Apart from the images, reproduce all of the data word for word.

* [DATASET CONTENT]
----------
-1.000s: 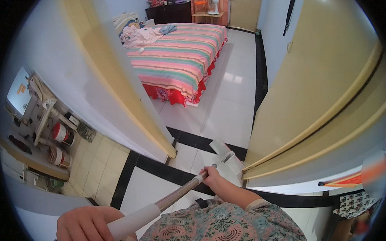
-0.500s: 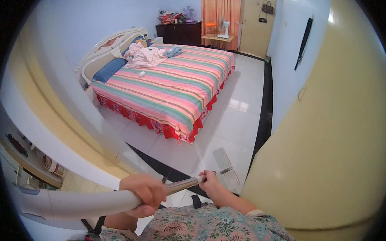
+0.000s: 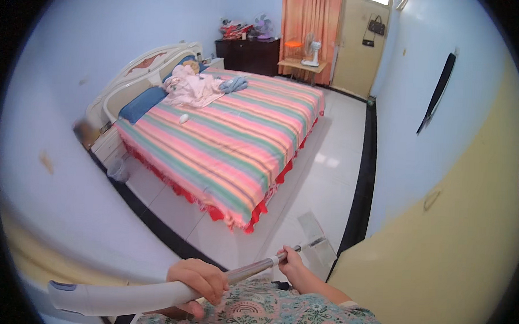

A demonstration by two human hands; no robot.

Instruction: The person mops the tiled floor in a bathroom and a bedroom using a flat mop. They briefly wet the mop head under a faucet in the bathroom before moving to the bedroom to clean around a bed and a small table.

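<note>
Both hands (image 3: 198, 280) curled closed, fingers wrapped around white-and-silver pole (image 3: 247, 270)

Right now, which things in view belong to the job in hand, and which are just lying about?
In use:
Pole, gripped by the left hand and right hand
Flat head, at the pole's far end

Just about:
Pink cloth, blue pillow and small white thing, on the bed
White fan, on the small table
Black bags, on the door
</note>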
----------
* [TASK OUTPUT]
-1.000s: 
-0.500s: 
+0.000s: 

A demonstration by two human hands; no robot.

Instruction: The person mops the tiled floor in a bathroom and a bedroom using a flat mop. They briefly wet the mop head under a faucet in the bathroom before moving to the bedroom to clean around a bed and a small table.

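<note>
Both hands (image 3: 198, 280) curled closed, fingers wrapped around white-and-silver pole (image 3: 247, 270)

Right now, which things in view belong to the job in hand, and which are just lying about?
In use:
Pole, gripped by the left hand and right hand
Flat head, at the pole's far end

Just about:
Pink cloth, blue pillow and small white thing, on the bed
White fan, on the small table
Black bags, on the door
</note>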

That's the full output for the exercise.